§ **HOW TO COMPLETE THIS TASK**
Transcribe, starting at the line with "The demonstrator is" and ending at the line with "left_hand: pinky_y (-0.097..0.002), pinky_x", every line of the material below exactly, but leave out the pictures and anything outside that span.

* * *

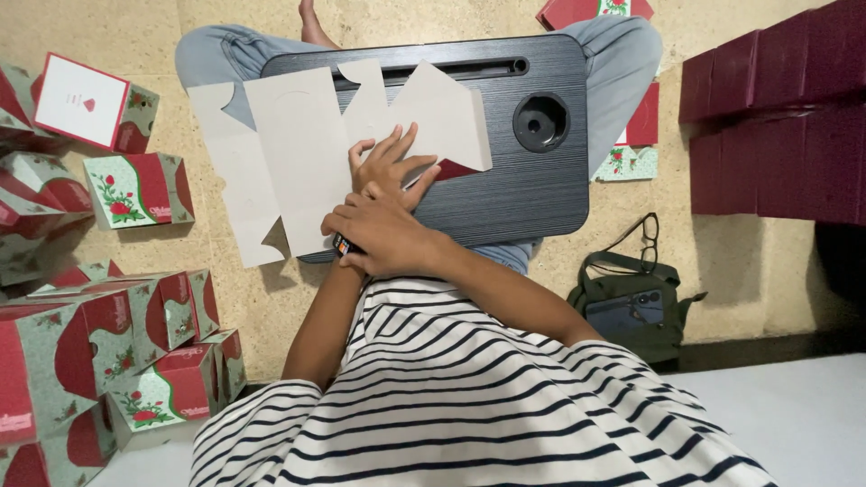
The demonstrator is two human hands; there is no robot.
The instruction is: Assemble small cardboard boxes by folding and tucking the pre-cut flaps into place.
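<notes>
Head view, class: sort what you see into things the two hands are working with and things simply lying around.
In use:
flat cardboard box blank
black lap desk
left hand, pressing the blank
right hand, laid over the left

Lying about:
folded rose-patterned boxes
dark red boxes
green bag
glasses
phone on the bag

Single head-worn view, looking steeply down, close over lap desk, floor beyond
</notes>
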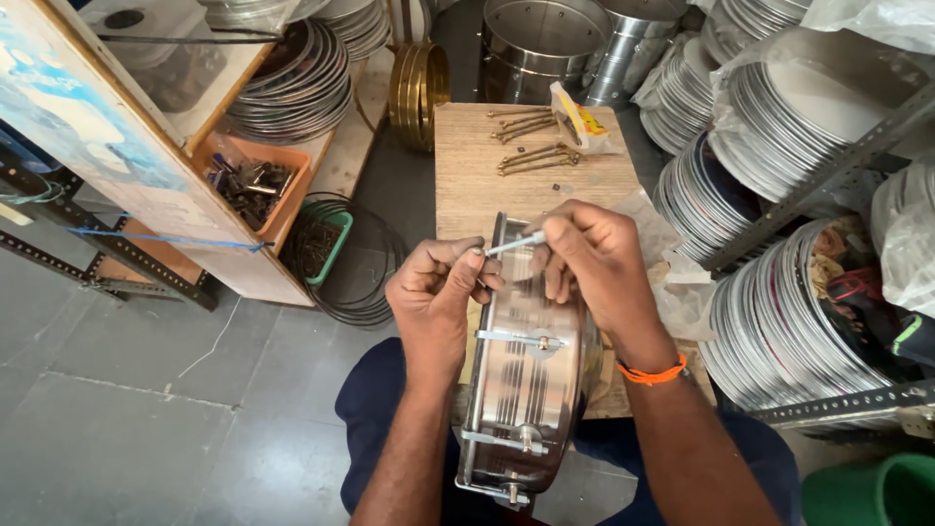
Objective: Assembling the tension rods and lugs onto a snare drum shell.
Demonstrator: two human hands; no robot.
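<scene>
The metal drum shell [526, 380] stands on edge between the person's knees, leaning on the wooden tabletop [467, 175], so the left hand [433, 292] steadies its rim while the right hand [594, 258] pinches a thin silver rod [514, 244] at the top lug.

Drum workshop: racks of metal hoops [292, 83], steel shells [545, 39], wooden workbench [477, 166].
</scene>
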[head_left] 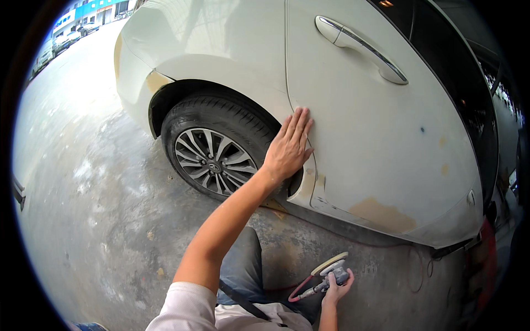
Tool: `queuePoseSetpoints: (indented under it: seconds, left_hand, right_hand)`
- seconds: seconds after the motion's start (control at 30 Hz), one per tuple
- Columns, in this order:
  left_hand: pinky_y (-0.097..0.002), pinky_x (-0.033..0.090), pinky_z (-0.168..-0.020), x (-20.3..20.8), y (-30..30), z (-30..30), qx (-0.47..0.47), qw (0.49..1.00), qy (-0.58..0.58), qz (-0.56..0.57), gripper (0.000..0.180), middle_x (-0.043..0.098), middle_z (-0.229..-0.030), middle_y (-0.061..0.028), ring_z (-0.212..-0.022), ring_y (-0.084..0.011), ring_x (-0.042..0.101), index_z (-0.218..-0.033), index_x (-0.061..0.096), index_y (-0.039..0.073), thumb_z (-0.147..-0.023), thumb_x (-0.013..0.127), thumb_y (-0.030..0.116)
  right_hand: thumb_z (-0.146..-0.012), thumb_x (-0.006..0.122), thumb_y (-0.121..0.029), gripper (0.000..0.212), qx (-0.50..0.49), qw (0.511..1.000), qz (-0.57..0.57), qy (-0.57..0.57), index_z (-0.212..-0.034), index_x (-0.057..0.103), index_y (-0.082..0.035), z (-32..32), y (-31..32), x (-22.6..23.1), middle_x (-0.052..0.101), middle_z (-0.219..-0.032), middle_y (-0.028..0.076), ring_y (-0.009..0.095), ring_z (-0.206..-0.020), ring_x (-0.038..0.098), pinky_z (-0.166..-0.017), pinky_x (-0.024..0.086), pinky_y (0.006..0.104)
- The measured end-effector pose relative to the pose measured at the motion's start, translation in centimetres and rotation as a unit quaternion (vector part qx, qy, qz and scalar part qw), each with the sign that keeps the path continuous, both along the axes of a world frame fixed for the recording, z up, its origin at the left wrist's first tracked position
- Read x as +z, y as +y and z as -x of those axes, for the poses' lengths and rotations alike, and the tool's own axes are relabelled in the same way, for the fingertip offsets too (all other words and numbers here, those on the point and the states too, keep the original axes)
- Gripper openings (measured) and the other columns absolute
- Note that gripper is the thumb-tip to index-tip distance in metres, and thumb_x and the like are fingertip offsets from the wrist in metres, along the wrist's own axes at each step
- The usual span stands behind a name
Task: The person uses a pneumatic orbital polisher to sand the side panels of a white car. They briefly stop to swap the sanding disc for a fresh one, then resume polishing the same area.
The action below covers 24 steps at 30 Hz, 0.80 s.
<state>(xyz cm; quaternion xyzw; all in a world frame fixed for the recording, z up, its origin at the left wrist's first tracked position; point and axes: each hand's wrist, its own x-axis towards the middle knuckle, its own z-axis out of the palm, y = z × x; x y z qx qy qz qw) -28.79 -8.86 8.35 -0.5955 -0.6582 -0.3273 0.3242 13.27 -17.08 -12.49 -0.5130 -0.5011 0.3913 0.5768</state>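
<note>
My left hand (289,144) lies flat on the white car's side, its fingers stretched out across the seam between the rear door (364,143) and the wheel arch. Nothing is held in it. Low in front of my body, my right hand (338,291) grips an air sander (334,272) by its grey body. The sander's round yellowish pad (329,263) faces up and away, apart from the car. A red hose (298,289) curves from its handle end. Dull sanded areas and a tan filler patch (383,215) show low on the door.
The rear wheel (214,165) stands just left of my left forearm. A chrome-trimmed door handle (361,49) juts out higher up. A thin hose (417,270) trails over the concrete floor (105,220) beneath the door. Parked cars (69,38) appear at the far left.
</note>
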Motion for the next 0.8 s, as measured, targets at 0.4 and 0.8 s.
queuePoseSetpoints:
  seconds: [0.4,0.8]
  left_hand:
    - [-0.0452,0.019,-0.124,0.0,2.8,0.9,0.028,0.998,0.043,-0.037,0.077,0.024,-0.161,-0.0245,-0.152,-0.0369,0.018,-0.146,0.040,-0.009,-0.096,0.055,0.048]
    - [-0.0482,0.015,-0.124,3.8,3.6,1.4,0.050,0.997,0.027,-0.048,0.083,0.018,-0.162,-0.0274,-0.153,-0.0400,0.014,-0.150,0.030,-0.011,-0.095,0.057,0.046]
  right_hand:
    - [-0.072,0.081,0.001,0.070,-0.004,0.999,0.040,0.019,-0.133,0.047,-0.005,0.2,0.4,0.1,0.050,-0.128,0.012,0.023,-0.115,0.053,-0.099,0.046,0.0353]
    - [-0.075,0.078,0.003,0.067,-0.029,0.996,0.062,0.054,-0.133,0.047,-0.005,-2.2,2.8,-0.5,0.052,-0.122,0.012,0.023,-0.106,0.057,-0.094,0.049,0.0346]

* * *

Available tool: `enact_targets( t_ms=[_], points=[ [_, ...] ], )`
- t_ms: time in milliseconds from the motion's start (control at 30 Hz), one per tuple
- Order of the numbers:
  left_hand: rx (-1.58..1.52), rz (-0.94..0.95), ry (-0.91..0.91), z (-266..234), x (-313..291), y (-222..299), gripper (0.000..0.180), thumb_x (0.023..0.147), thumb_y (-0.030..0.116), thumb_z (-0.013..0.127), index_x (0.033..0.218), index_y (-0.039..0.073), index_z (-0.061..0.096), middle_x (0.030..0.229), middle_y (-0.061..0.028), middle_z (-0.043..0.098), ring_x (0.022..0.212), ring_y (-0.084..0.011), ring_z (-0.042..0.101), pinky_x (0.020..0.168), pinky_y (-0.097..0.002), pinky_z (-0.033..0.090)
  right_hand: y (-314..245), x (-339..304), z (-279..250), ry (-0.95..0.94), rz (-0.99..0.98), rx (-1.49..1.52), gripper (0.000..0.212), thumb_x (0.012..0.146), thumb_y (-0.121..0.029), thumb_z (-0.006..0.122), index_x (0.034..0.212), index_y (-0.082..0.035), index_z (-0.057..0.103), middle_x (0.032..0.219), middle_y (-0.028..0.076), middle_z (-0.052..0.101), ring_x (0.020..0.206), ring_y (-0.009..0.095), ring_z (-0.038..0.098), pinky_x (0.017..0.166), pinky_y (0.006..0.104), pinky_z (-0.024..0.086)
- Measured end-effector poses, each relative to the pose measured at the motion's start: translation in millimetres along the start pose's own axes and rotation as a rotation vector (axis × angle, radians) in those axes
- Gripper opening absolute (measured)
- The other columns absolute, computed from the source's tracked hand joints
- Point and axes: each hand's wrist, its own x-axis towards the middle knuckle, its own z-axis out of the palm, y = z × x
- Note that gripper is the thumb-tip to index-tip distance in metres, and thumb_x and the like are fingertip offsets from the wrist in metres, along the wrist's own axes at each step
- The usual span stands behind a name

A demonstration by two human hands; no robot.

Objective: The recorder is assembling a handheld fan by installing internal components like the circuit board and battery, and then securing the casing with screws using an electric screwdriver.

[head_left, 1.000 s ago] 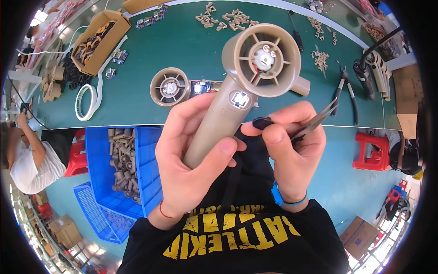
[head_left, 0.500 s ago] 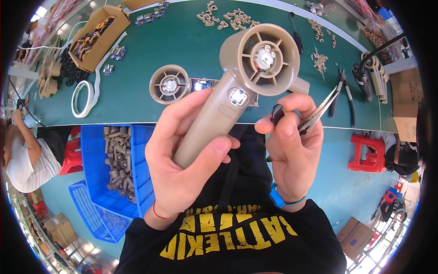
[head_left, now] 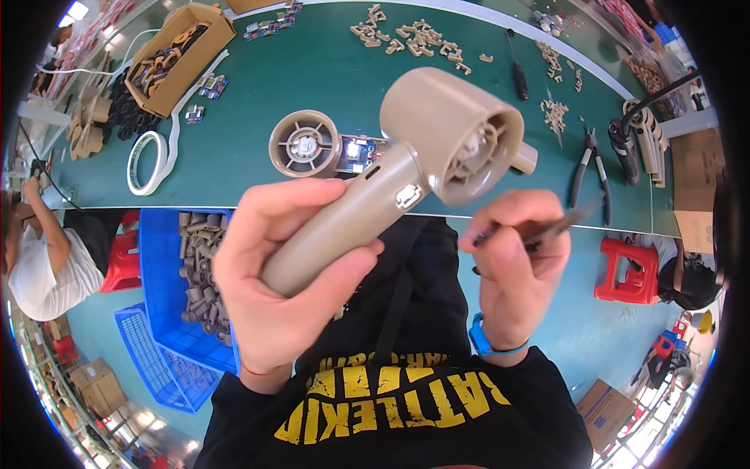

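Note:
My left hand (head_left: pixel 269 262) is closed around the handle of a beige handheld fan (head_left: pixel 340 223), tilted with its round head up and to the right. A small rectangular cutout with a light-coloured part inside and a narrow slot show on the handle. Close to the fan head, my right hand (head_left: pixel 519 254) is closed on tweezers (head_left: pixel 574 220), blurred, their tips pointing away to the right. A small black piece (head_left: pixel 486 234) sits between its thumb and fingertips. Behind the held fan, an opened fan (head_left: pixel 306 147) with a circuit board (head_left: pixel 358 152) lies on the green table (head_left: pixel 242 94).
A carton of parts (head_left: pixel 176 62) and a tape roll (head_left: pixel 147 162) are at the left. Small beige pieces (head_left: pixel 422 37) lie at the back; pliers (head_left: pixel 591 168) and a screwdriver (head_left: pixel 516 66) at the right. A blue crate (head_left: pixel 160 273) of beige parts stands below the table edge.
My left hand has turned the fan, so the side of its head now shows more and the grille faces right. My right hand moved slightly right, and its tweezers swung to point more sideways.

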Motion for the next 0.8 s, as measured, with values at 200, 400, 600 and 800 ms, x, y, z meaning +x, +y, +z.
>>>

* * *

§ **SOLUTION BELOW**
The demonstrator is two human hands; there is no robot.
The instruction is: Assemble small cardboard boxes by folding and tucking the pre-cut flaps into place.
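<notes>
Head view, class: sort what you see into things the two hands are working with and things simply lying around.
In use:
flat cardboard box blank
black lap desk
left hand, pressing the blank
right hand, laid over the left

Lying about:
folded rose-patterned boxes
dark red boxes
green bag
glasses
phone on the bag

Single head-worn view, looking steeply down, close over lap desk, floor beyond
</notes>
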Objective: Assembling the tension rods and lugs onto a snare drum shell.
Demonstrator: two human hands; no robot.
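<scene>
The metal drum shell [526, 380] stands on edge between the person's knees, leaning on the wooden tabletop [467, 175], so the left hand [433, 292] steadies its rim while the right hand [594, 258] pinches a thin silver rod [514, 244] at the top lug.

Drum workshop: racks of metal hoops [292, 83], steel shells [545, 39], wooden workbench [477, 166].
</scene>
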[head_left] 
Tool: `queuePoseSetpoints: (indented under it: seconds, left_hand, right_hand)`
- seconds: seconds after the motion's start (control at 30 Hz), one per tuple
- Columns, in this order:
  left_hand: pinky_y (-0.097..0.002), pinky_x (-0.033..0.090), pinky_z (-0.168..-0.020), x (-20.3..20.8), y (-30..30), z (-30..30), qx (-0.47..0.47), qw (0.49..1.00), qy (-0.58..0.58), qz (-0.56..0.57), gripper (0.000..0.180), middle_x (-0.043..0.098), middle_z (-0.229..-0.030), middle_y (-0.061..0.028), ring_z (-0.212..-0.022), ring_y (-0.084..0.011), ring_x (-0.042..0.101), index_z (-0.218..-0.033), index_x (-0.061..0.096), index_y (-0.039..0.073), thumb_z (-0.147..-0.023), thumb_x (-0.013..0.127), thumb_y (-0.030..0.116)

This completes the response to the exercise.